Exploring what happens when a city is renovated for the uber-affluent, one story Jen and Fiore follow in the film is the plight of 47 East 3rd Street, the subject of a protest by the Slacktivists. Bought by the Ekonomakis family for conversion into a private mansion, the tenement was the home of several rent-regulated tenants. The few holdouts settled this past November.

“It is really preposterous,” said Jen, “The building itself is not structurally designed for such a thing. The real reason for the evictions, we believe is quite evident. When you clear the building of rent controlled and stabilized tenants the building is worth 10 million, as opposed to the 1 million they paid for it. They would probably sit on it for the required three years and then put it on the market for a clean 9 million profit. The fact that they put a group of mostly older people--many of who have been there for most of their adult lives--on the street is meaningless to them."
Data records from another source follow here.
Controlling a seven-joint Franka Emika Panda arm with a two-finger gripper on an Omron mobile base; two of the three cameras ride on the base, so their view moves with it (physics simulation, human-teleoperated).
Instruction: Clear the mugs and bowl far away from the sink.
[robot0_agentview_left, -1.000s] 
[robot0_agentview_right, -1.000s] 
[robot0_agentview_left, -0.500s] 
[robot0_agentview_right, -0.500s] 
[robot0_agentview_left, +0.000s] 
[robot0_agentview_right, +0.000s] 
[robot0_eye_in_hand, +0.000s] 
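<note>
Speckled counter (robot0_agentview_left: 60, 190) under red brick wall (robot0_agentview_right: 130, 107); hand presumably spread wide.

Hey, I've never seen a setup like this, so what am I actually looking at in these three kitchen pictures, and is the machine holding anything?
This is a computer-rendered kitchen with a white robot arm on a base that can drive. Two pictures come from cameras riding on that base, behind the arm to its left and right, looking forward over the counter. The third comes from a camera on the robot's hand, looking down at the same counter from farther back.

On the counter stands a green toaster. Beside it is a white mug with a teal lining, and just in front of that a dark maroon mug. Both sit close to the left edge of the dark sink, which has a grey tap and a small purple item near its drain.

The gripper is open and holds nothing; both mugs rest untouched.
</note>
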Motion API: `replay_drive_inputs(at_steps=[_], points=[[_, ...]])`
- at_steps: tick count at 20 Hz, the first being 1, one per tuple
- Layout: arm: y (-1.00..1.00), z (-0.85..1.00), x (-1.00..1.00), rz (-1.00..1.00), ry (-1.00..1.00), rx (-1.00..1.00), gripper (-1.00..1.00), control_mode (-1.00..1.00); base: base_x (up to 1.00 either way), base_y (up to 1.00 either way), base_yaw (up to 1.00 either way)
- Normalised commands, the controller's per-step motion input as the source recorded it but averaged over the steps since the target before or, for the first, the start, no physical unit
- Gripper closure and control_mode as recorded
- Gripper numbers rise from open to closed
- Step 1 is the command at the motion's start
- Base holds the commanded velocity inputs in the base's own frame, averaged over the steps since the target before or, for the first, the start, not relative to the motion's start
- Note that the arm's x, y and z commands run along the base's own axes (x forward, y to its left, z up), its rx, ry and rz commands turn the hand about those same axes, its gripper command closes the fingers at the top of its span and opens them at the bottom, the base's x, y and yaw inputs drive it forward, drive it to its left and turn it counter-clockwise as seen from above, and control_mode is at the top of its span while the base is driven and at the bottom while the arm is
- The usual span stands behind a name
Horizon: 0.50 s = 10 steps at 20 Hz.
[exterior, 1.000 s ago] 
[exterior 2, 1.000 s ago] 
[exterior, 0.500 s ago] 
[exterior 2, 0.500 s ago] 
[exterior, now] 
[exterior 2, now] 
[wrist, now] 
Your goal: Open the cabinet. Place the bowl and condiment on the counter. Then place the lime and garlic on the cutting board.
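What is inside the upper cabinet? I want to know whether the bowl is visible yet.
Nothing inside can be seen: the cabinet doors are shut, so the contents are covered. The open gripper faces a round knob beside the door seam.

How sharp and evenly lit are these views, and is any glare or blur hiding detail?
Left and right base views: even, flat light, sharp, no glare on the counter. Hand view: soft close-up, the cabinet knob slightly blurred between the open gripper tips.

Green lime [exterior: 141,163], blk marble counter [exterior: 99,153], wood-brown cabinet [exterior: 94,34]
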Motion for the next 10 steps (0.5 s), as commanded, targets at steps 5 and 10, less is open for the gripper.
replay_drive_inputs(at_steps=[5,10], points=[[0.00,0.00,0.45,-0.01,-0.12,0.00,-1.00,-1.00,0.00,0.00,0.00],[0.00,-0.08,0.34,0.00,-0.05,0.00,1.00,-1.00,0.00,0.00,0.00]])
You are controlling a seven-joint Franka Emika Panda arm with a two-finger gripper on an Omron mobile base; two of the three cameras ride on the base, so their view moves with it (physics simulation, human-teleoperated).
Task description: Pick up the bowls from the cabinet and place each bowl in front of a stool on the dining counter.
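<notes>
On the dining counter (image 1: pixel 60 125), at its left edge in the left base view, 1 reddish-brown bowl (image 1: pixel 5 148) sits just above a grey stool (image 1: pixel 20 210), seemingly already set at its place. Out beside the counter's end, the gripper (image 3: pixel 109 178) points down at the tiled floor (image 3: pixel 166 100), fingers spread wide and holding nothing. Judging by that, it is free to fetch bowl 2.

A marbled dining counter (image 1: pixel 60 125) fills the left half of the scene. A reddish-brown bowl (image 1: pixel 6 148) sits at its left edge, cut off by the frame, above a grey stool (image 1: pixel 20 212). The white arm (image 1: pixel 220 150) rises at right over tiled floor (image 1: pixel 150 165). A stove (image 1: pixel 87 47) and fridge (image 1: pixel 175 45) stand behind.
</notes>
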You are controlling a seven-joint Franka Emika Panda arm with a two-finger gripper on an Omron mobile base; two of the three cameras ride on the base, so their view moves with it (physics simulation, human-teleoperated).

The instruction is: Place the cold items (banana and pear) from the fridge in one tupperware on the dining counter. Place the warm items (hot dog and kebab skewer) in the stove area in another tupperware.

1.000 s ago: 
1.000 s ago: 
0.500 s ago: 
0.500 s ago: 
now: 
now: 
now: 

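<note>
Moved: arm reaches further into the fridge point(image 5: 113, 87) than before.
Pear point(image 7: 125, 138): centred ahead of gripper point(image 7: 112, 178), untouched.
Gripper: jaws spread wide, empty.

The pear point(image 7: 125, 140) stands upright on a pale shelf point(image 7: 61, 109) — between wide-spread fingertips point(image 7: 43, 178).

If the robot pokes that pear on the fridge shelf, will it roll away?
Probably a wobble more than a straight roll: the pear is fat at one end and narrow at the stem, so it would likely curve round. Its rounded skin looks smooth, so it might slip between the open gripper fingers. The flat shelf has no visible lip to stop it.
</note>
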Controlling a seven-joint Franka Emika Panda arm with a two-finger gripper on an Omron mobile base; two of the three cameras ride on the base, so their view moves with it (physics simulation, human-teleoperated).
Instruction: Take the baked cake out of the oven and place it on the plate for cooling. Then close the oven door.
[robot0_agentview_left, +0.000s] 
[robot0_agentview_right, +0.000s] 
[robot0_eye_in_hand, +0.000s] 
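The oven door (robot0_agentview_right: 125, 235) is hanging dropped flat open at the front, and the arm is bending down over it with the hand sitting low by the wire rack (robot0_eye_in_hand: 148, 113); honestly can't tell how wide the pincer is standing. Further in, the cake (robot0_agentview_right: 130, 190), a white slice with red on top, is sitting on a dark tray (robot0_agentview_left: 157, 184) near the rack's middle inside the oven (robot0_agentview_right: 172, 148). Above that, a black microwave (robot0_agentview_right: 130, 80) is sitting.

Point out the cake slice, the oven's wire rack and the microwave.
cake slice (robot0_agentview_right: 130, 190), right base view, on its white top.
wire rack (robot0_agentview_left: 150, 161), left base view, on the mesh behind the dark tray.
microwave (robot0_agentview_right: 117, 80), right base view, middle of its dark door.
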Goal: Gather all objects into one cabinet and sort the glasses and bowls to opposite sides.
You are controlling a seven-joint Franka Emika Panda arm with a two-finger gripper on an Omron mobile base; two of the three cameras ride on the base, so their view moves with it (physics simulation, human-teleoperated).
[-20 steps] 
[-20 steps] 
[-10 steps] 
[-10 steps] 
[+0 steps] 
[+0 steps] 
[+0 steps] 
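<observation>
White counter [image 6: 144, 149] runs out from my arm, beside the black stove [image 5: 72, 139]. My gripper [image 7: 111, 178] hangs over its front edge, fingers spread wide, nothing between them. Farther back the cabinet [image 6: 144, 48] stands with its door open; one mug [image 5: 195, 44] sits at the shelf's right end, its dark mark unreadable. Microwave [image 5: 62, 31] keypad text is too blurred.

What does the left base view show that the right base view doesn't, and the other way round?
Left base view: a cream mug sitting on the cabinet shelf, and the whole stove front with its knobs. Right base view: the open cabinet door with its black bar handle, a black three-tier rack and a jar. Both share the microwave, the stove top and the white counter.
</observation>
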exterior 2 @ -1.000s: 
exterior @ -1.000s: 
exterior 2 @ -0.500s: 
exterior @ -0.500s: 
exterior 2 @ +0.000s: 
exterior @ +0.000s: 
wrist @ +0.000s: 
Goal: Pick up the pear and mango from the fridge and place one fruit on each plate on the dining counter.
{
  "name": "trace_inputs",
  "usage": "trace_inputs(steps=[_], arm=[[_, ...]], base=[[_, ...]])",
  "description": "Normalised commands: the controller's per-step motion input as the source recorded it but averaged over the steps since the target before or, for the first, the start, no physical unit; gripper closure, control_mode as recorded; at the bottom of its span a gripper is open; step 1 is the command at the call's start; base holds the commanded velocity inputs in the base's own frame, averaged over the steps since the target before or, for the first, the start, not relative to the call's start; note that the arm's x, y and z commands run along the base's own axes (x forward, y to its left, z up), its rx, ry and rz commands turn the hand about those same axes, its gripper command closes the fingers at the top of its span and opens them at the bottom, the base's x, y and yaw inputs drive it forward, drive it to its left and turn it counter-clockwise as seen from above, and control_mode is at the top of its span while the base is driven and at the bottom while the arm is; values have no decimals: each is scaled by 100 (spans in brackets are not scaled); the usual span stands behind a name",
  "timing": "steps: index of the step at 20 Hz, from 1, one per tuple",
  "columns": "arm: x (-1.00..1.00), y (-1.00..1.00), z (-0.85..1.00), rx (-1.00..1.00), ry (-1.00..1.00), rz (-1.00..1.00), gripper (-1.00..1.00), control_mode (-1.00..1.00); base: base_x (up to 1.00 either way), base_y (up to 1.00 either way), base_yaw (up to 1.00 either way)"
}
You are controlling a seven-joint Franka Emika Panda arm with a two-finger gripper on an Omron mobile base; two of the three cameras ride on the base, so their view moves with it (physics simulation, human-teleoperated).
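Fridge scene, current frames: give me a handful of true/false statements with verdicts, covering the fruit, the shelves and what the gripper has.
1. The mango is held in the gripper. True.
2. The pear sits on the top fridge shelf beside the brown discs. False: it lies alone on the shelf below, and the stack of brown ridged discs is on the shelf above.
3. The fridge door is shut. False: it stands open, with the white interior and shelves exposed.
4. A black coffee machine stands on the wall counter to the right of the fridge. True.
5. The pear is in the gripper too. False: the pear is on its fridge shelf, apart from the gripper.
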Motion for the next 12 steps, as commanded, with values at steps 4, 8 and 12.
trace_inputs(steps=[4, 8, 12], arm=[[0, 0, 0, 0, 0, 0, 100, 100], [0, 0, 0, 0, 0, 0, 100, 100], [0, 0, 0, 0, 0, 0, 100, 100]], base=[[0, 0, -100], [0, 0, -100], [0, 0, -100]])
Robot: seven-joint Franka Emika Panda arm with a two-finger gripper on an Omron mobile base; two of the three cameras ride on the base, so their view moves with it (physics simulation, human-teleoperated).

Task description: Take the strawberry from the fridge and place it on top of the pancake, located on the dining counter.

Said Fiore, “So greed is the driving force in this city now. Greed is fragmenting our communities and stealing the life out of our city. We keep hearing the mantra 'It’s the Market,' as if that excuses everything. We don’t believe that maximizing profits is an excuse for being inhumane. There is just no rationale for this. How much money do people really need to make?”

Like many of us, the filmmakers worry that New York is losing its soul. “New York used to be a place where those who felt ‘different’ could come and could ‘fit in’ or find a community," they say, asking, "What will happen to those people...all those misplaced ‘misfits’ (like ourselves)?”

Finally, I had to ask them how they chose such a brilliant title for their film. They told me, "Vanishing New York had a certain simple sexiness. Then a few months into the film we came across your brilliant blog. I guess it was in the collective consciousness!"

Sexy. I like it...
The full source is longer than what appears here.